Start of Block
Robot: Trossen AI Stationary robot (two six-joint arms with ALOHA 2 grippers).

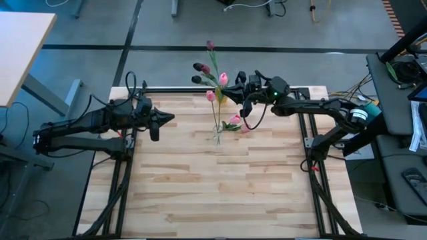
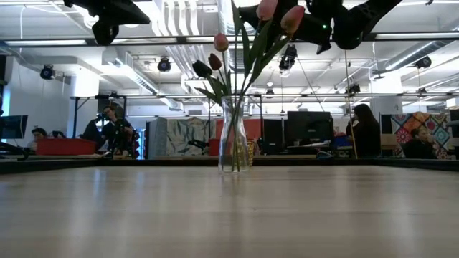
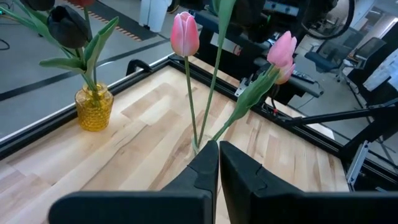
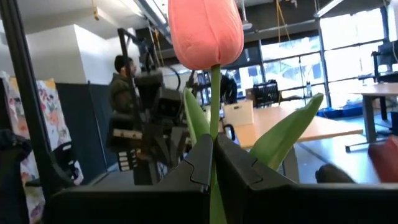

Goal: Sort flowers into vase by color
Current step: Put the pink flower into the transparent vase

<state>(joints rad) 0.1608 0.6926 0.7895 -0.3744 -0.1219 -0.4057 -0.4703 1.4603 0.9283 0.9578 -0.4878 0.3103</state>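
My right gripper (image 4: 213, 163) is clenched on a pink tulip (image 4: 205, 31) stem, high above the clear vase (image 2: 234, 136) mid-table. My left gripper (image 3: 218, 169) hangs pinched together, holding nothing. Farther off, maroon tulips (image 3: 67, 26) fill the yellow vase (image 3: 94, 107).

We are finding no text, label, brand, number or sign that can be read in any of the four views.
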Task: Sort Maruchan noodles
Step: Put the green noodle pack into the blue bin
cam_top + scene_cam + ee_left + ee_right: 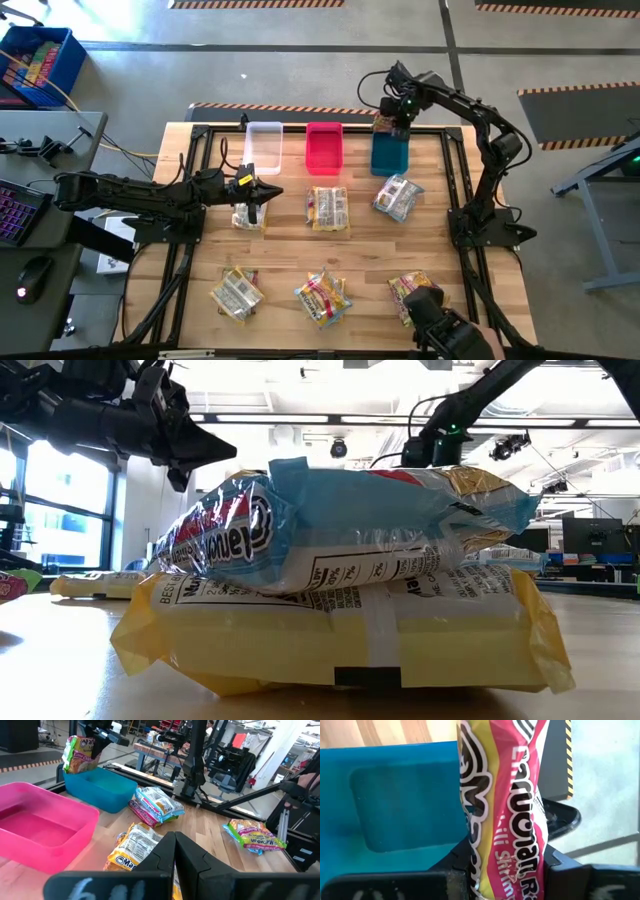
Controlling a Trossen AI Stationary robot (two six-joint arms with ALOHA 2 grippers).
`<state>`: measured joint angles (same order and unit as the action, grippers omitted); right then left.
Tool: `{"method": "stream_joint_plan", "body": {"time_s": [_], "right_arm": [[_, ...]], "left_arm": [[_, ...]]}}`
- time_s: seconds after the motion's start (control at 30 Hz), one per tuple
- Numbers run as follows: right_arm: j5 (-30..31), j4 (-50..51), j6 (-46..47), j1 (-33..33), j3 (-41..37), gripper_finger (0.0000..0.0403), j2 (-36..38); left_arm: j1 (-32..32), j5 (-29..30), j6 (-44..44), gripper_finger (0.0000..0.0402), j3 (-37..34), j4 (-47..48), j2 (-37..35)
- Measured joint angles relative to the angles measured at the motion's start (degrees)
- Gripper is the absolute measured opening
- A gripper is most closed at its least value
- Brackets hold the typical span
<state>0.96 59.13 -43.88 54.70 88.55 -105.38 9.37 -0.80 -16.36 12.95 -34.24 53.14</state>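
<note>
Over the teal bin (389, 155) at the far side of the tabletop (350, 255), the right claw (392, 118) hangs clamped on a pink-and-yellow noodle packet (506, 805), which dangles lengthwise between its jaws with the open bin directly below. It looks ready to be let go into that bin. Beside the teal bin stand a red bin (324, 147) and a clear bin (263, 146), both seemingly empty. The left claw (268, 192) is pressed together and holds nothing, poised above a yellowish packet (247, 214) near the clear bin. More packets lie loose in little heaps: one pile in the middle (328, 208), one close to the teal bin (397, 196), and three along the near edge (322, 296). These packets seem light, crinkly and rather slippery, with a brittle noodle block inside, so I would guess a firm pinch across the flat faces near the middle serves best, since an end seam could slide out or a hard squeeze could crack the block
</note>
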Motion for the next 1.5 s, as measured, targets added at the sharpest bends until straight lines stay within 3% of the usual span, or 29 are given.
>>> {"method": "stream_joint_plan", "body": {"time_s": [1.2,1.5], "right_arm": [[0.0,1.7,-0.1,-0.1,1.0,0.0089,-2.7],[4.9,4.0,-1.0,-0.5,1.0,0.0089,-2.3]], "left_arm": [[0.0,0.0,-1.0,0.0,0.0,0.0,0.0],[0.0,0.0,-1.4,0.0,0.0,0.0,0.0]]}}
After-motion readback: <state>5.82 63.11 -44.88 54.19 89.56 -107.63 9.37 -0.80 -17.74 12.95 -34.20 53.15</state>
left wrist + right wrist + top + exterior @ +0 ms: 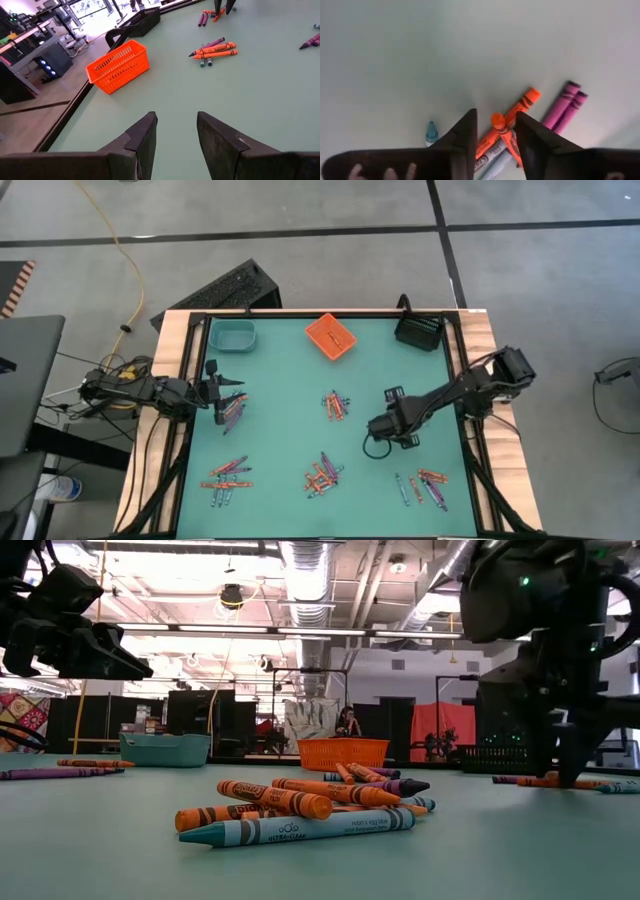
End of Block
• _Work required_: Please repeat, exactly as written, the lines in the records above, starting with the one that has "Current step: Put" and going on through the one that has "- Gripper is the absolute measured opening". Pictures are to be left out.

• _Output for this exercise_:
Current step: Put the pink flower into the transparent vase

<state>(joints rad) 0.1608 0.6926 0.7895 -0.3744 -0.1219 -0.4057 -0.4703 1.4603 0.9283 0.9578 -0.4878 0.3103</state>
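My right gripper (image 4: 213, 163) is clenched on a pink tulip (image 4: 205, 31) stem, high above the clear vase (image 2: 234, 136) mid-table. My left gripper (image 3: 218, 169) hangs pinched together, holding nothing. Farther off, maroon tulips (image 3: 67, 26) fill the yellow vase (image 3: 94, 107).

We are finding no text, label, brand, number or sign that can be read in any of the four views.
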Task: Sort Maruchan noodles
Step: Put the green noodle pack into the blue bin
cam_top + scene_cam + ee_left + ee_right: 
Controlling a Trossen AI Stationary robot (two six-joint arms with ALOHA 2 grippers).
`<state>`: measured joint angles (same order and unit as the action, grippers omitted); right then left.
Tool: `{"method": "stream_joint_plan", "body": {"time_s": [_], "right_arm": [[_, ...]], "left_arm": [[_, ...]]}}`
- time_s: seconds after the motion's start (control at 30 Hz), one per tuple
- Numbers run as follows: right_arm: j5 (-30..31), j4 (-50..51), j6 (-46..47), j1 (-33..33), j3 (-41..37), gripper_finger (0.0000..0.0403), j2 (-36..38); left_arm: j1 (-32..32), j5 (-29..30), j6 (-44..44), gripper_finger (0.0000..0.0402), j3 (-37..34), j4 (-47..48), j2 (-37..35)
- Measured joint angles relative to the angles measured at the motion's start (degrees)
- Gripper is the absolute measured opening

This answer has been given in full.